Exercise directions →
In the answer, transcribe exactly the lines from the beginning of the material through the line holding "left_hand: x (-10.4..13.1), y", and skip every picture.

=======

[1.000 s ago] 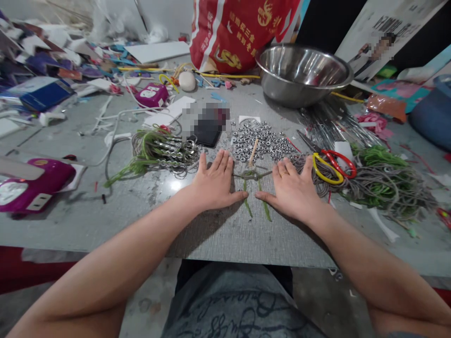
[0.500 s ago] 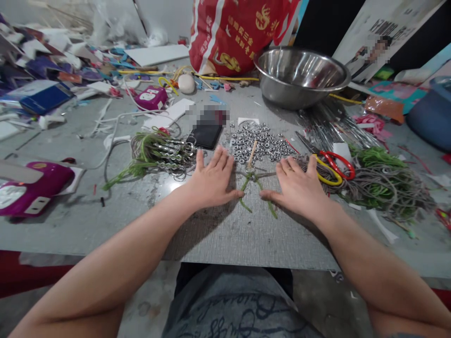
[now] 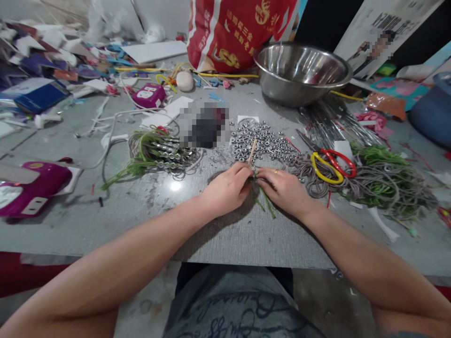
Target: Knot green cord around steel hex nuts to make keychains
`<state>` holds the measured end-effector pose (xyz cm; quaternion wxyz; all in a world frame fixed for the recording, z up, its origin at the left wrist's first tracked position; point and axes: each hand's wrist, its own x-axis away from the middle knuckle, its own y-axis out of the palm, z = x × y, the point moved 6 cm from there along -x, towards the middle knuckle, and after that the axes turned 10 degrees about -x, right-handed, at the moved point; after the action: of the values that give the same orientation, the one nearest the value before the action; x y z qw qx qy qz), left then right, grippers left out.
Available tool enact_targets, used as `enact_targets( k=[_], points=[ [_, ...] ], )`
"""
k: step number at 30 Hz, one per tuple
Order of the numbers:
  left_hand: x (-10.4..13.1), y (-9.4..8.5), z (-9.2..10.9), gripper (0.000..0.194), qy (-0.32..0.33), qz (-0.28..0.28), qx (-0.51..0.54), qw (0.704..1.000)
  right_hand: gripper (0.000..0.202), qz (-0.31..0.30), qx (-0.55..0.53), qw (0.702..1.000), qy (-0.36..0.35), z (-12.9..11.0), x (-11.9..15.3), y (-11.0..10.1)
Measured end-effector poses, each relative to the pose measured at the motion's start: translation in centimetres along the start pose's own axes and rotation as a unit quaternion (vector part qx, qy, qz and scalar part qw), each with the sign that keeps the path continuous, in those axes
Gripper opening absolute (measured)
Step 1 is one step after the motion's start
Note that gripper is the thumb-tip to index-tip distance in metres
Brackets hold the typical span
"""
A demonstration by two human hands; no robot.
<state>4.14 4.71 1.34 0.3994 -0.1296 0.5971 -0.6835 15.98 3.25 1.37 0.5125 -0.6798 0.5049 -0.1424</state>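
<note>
My left hand and my right hand meet in front of me, fingers pinched on a cord. Its two green ends hang down onto the table between my palms; the pinched part is mostly hidden by my fingers. A thin wooden stick stands up just behind my left fingertips. Beyond both hands lies a spread of small metal nuts. Close to my right wrist are scissors with one yellow and one red handle loop, lying on grey cords.
A pile of grey and green cords lies right. Left are finished-looking bundles of cord with metal pieces, a pixelated dark object and a purple power strip. A steel bowl and red bag stand behind.
Both hands were lying flat and apart beside the cord. They have come together at the middle, and their fingers have closed on the cord.
</note>
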Motion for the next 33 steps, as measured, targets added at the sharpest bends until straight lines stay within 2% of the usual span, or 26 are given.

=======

Response area →
[1.000 s ago] 
[0.500 s ago] 
[now] 
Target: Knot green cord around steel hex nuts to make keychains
`<state>` holds the measured end-effector pose (xyz cm; quaternion wxyz; all in a world frame fixed for the recording, z up, its origin at the left wrist's first tracked position; point and axes: each hand's wrist, its own x-axis away from the middle knuckle, its own y-axis out of the palm, z = x × y, the point moved 6 cm from there along -x, towards the middle knuckle, and after that the axes turned 10 degrees about -x, right-handed, at the moved point; after the action: of the values that give the same orientation, the one nearest the value before the action; x y z qw qx qy qz), left then right, grippers left out.
Available tool enact_targets, used as `enact_targets( k=[_], points=[ [_, ...] ], )`
"""
k: step number at 30 Hz, one per tuple
Order of the numbers:
  left_hand: x (-10.4..13.1), y (-9.4..8.5), z (-9.2..10.9), gripper (0.000..0.194), qy (-0.32..0.33), qz (-0.28..0.28), qx (-0.51..0.54), qw (0.704..1.000)

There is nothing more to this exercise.